Cerca de 1,35 milhão de pessoas morre por ano, no mundo, vítimas de acidentes de trânsito, segundo informou a ONU (Organização das Nações Unidas) em 2018. Com números tão alarmantes, o planeta precisa estar atento a este assunto e conscientizar a sociedade, através de campanhas, sobre a importância da segurança viária – seja para motoristas, pedestres ou ciclistas.

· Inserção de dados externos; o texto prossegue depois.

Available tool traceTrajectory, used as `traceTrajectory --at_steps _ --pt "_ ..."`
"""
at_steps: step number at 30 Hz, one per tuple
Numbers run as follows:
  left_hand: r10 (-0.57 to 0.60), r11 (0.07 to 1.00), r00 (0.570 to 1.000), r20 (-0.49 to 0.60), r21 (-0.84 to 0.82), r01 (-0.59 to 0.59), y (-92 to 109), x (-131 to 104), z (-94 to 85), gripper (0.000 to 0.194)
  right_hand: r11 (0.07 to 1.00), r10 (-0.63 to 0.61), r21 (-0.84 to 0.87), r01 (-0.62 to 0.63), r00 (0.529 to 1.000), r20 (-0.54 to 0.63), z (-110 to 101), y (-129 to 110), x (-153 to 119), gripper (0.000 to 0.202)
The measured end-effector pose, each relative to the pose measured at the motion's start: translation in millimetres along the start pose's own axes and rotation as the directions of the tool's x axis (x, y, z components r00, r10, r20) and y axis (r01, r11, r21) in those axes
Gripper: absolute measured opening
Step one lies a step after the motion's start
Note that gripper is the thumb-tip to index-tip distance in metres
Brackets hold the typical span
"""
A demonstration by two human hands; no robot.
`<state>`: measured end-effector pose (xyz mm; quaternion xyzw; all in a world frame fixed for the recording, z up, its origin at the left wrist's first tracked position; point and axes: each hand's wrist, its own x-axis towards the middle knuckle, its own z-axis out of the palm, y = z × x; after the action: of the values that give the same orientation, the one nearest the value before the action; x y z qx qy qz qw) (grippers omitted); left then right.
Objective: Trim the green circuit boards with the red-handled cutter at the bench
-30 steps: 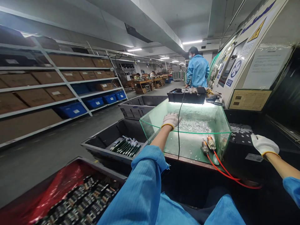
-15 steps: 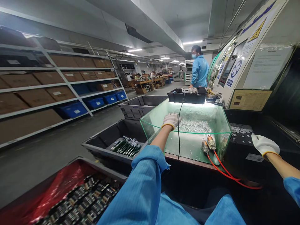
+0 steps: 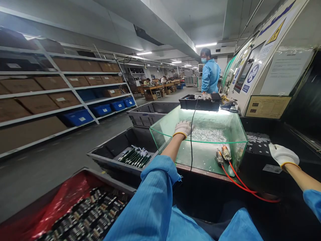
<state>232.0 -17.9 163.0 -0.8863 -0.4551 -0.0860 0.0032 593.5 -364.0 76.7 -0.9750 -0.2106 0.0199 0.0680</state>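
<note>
Warehouse shelving is seen behind a pale-green glass enclosure (image 3: 235,134), long axis left-right — left hand (image 3: 184,128) rested flat on its rim, right hand (image 3: 283,154) open.

1 head-worn view, facing forward and down, close over glass enclosure (image 3: 200,134), aisle beyond.
</note>
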Motion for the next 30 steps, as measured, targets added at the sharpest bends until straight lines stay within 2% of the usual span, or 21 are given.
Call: traceTrajectory --at_steps 23,30 --pt "0.008 1.000 1.000 0.014 -0.030 -0.007 2 -2 -3.4 0.070 0.998 0.009 0.066 -0.007 1.000 -0.028 4 1 7 0.059" --pt "0.000 1.000 1.000 0.018 -0.019 0.000 3 -4 -5.5 0.068 0.993 0.035 0.116 -0.027 0.997 -0.064 10 4 16 0.048"
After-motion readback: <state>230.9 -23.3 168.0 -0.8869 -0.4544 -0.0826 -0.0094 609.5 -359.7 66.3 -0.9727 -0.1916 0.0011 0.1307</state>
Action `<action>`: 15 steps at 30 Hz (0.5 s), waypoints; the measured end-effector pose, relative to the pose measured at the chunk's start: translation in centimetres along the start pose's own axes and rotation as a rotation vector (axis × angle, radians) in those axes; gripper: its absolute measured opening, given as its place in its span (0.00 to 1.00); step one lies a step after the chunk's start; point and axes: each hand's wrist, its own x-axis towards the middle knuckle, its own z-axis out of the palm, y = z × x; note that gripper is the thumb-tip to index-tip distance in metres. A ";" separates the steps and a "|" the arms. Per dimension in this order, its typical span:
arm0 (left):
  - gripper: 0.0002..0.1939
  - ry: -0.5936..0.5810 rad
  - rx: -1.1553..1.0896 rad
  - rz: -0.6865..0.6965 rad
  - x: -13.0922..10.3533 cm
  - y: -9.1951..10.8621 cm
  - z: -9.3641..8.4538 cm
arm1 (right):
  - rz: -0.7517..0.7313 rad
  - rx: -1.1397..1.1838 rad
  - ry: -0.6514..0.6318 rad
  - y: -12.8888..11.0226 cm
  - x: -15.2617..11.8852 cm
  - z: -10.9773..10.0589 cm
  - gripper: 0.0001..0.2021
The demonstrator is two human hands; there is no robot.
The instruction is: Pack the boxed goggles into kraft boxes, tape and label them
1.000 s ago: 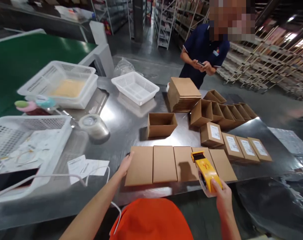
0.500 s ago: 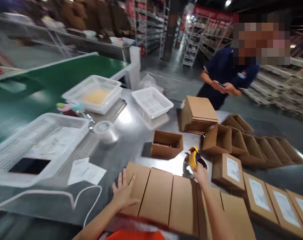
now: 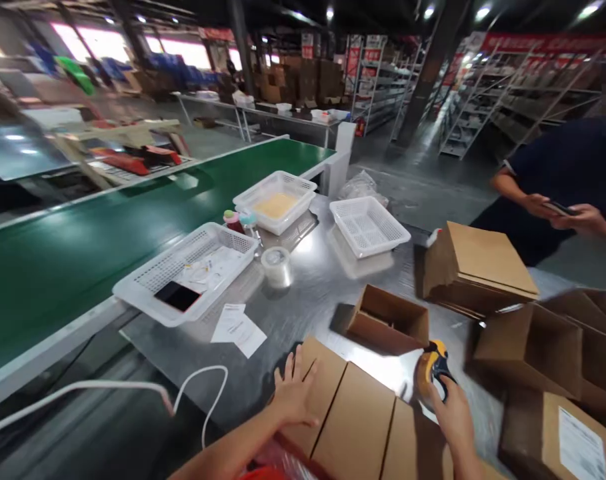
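Note:
My left hand (image 3: 293,393) lies flat, fingers spread, on the leftmost of a row of closed brown cartons (image 3: 355,427) at the near edge of a steel table (image 3: 307,293). My right hand (image 3: 450,417) grips a yellow tape dispenser (image 3: 431,367), which rests on the table just beyond the row. An open empty carton (image 3: 389,320) stands a little further out, between the two hands.
A stack of flat cardboard (image 3: 475,270) and open cartons (image 3: 533,347) fill the right side, with a labelled carton (image 3: 577,433) near. White baskets (image 3: 187,273) (image 3: 369,225) (image 3: 277,200), a tape roll (image 3: 277,265) and paper slips (image 3: 237,328) sit left. A green conveyor (image 3: 107,233) runs alongside. A co-worker (image 3: 567,180) stands far right.
The view has swung left and up. My right hand has carried the tape dispenser from above the carton row to the table beyond it. My left hand stays on the leftmost carton.

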 end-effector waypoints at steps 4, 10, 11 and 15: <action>0.63 0.119 0.077 0.027 -1.1 -0.2 0.9 | 0.018 -0.093 0.029 -2.0 -8.3 -0.3 0.27; 0.47 0.381 0.265 0.181 -2.1 -2.1 4.1 | 0.538 -0.314 0.083 1.5 -19.2 -4.7 0.27; 0.45 0.401 0.302 0.249 -2.3 -2.5 4.5 | 0.631 -0.344 0.101 2.6 -20.6 -6.0 0.27; 0.42 0.319 0.433 0.498 -3.3 -3.6 4.6 | 0.881 -0.396 0.163 7.5 -23.9 -10.9 0.29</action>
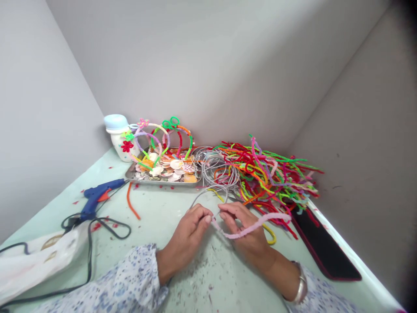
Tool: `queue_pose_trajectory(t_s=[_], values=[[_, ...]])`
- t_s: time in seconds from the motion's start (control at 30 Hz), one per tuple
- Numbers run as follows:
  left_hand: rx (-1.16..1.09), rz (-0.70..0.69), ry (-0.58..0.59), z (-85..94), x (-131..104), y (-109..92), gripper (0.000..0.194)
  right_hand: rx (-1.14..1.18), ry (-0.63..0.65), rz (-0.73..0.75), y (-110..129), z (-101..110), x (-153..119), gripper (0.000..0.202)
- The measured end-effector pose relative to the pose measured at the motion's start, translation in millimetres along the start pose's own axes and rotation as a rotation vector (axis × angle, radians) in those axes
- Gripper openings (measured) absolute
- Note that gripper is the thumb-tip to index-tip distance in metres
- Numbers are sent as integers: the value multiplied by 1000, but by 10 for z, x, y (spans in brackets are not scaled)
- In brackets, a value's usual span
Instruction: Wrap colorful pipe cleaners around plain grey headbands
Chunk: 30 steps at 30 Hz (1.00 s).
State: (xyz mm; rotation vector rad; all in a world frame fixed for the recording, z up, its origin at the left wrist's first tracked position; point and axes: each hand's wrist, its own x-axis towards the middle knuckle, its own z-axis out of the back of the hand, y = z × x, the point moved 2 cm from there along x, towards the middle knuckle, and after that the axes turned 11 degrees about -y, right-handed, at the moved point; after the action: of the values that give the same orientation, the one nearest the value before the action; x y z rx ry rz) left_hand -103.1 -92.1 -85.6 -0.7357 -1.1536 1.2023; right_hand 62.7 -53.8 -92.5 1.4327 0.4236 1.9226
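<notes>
A pale pink pipe cleaner (241, 234) curves from my left fingertips across the front of my right hand, its free end pointing right. My left hand (187, 232) pinches its near end, thumb against index finger. My right hand (250, 241) has thumb and fingertips closed on a thin grey wire (198, 198), just beside the left fingertips. This wire loops back to a loose grey coil (221, 169). The exact spot where wire and pipe cleaner meet is partly hidden by my fingers. A yellow pipe cleaner (271, 234) lies beyond the right wrist.
Behind stands a metal tray (163, 181) of shells, with pipe-cleaner hoops above it and a white bottle (122, 139) alongside. A pile of colored pipe cleaners (276, 174) and a black mat (325, 248) are right. A blue glue gun (94, 198), its cord and white plastic (42, 269) lie left.
</notes>
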Motion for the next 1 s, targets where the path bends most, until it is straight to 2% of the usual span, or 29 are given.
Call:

E uma das campanhas é o Movimento Maio Amarelo que nasce com a proposta de fazer o alerta ao cidadão e as autoridades para um problema que pode ser amenizado, se os direitos e deveres de cada um no trânsito forem respeitados.

O movimento

Segundo os representantes do Maio Amarelo, o objetivo do movimento é promover uma ação coordenada entre o Poder Público e a sociedade civil, colocando em pauta a segurança viária e mobilizando a sociedade para discutir o tema.

“O objetivo do movimento é o engajamento em ações e a propagação do conhecimento, abordando toda a amplitude que a questão do trânsito exige, nas mais diferentes esferas”, informam os representantes, no site do Maio Amarelo.

Por que Maio  e Amarelo?

O mês foi escolhido para conscientizar a sociedade sobre a importância em se reduzir os acidentes de trânsito porque no dia 11 de maio de 2011, a ONU decretou a Década de Ação para Segurança no Trânsito. Sendo assim, maio tornou-se a referência mundial para o balanço das ações que o mundo inteiro realiza.

A cor, amarela, simboliza atenção e também a sinalização e advertência no trânsito.

Retrato da realidade

Segundo um levantamento realizado pela Seguradora Líder, administradora do Seguro DPVAT, em nove estados brasileiros o trânsito deixou, em 2018, mais vítimas fatais do que os crimes de homicídio, latrocínio e lesão corporal seguida de morte.

O relatório compara o total de indenizações pagas por morte pelo seguro obrigatório e os dados das Secretarias Estaduais de Segurança Pública. São Paulo e Minas Gerais lideram a lista, com 5.462 e 4.127 sinistros pagos por acidentes fatais no trânsito contra 3.464 e 3.234 óbitos por crimes violentos, respectivamente.

Em todos os estados, as motocicletas estiveram entre os veículos com maior participação nos acidentes fatais. No Piauí, elas foram responsáveis por 73% dos pagamentos de indenização do seguro obrigatório para este tipo de cobertura.

“Apesar da redução dos acidentes e das mortes, os números ainda revelam um cenário preocupante da violência no trânsito brasileiro. Dados da PRF mostram que, no ano passado, as principais causas das ocorrências foram falta de atenção à condução, desobediência às normas de trânsito pelo condutor e velocidade incompatível com o limite. Ainda é importante lembrar que o país obteve a pior classificação referente ao limite de velocidade em áreas urbanas. Com isso, torna-se fundamental o constante investimento em prevenção, educação e medidas cada vez mais rigorosas de fiscalização”, afirma Arthur Froes, superintendente de Operações da Seguradora Líder.